Or it may be a heterogeneous group such as an alkylene ether group. In preferred catalysts, the linking group contains 1 to 20 carbon atoms in the backbone. In particularly preferred catalysts, R is of the structural formula It is the basis of Examples of monomer (a) include trifluorovinyl sulfonic acid, linear or branched vinyl monomers containing sulfonic acid group precursors, and perfluoroalkyl vinyl ethers containing sulfonic acid group precursors. There are monomers such as Examples of monomer (b) include ethylene, styrene,
Vinyl chloride, vinyl fluoride, vinylidene fluoride, chlorotrifluoroethylene (CTFE), bromotrifluoroethylene (BTFE), vinyl ether, perfluoroalkyl vinyl ether,
Butadiene, tetrafluoroethylene (TFE)
and monomers such as hexafluoropropylene (HFP). Homopolymerization and copolymerization can be carried out by the methods described in US Pat. No. 3,784,399 and the patents cited therein. Monomer ratios are selected to give the resulting polymer a suitable equivalent weight.
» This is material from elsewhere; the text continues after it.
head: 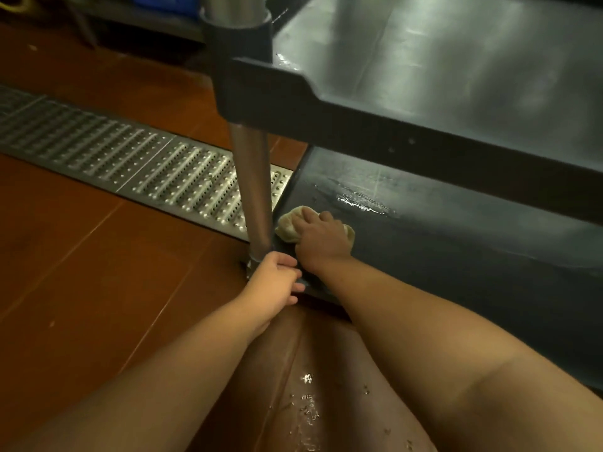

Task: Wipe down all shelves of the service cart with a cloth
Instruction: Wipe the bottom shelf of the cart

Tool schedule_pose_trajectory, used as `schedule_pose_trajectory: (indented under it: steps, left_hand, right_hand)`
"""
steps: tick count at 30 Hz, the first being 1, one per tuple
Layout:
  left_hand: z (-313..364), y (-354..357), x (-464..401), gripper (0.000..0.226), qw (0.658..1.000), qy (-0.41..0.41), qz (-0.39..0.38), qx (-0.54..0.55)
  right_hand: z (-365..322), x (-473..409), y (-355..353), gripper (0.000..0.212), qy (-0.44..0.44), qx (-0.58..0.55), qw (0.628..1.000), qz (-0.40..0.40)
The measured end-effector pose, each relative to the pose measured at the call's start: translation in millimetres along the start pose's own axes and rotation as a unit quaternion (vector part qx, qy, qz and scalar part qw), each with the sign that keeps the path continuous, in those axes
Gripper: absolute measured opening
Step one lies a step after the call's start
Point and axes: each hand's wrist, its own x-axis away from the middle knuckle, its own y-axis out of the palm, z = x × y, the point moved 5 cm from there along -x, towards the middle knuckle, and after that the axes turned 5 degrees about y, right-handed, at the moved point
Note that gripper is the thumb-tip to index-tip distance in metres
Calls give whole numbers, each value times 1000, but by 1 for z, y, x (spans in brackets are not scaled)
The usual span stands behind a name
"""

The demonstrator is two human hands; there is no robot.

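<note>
Service cart (326, 102): dark plastic, metal corner post (254, 190). Upper shelf (456, 60) glossy w/ light glare, a few droplets near its front-left corner. Bottom shelf (456, 249) dark, scuffed, w/ a wet streak (362, 200) just beyond the cloth.

Cloth (290, 223): tan, bunched, lying on bottom shelf at the near-left corner, just beside the post.

Right hand (323, 236): palm down on cloth, fingers curled over it, pressing it to the shelf. Left hand (277, 278): fingers wrapped round the shelf's corner edge at the post base.

Floor (81, 272): reddish-brown tile, visible grout lines. Perforated steel drain grate (130, 158) runs across the floor behind the post, passing under cart. Small wet specks/debris (306, 406) on floor between the forearms. Background top-left dim; blue item partly seen, can't ID.
</note>
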Motion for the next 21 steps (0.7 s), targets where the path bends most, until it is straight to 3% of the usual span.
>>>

The catalyst is 950-1500 and preferably 1100-
It has an equivalent weight of 1300. The equivalent weight of the catalyst is the weight in grams of catalyst containing 1 g equivalent weight of sulfonic acid groups, which can be determined by titration. The catalyst has a solubility such that no more than about 5% by weight of the catalyst is dissolved in the reactants at the reaction temperature when the reaction is carried out in batches for the times specified below. preferable. This solubility is determined gravimetrically. It is desirable that the solubility of the catalyst is as low as possible.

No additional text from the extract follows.